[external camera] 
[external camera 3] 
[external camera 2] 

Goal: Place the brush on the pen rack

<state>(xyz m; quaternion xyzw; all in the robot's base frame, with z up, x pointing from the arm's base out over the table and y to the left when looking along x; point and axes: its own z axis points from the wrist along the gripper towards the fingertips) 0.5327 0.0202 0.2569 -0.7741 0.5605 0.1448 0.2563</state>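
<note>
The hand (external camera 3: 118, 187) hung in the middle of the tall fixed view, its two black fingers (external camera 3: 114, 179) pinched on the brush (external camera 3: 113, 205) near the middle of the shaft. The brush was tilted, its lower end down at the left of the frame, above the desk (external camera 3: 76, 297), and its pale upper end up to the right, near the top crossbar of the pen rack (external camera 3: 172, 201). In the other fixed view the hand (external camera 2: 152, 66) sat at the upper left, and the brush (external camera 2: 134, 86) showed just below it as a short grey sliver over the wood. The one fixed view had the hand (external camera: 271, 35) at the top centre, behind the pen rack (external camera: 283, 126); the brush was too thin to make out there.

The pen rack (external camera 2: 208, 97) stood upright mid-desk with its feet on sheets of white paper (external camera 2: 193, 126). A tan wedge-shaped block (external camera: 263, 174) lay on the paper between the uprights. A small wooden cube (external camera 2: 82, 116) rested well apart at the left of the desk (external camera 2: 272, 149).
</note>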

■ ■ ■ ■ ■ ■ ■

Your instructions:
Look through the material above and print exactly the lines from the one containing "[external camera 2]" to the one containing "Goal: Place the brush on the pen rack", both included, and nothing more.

Your solution:
[external camera 2] 

Goal: Place the brush on the pen rack

That is the complete answer.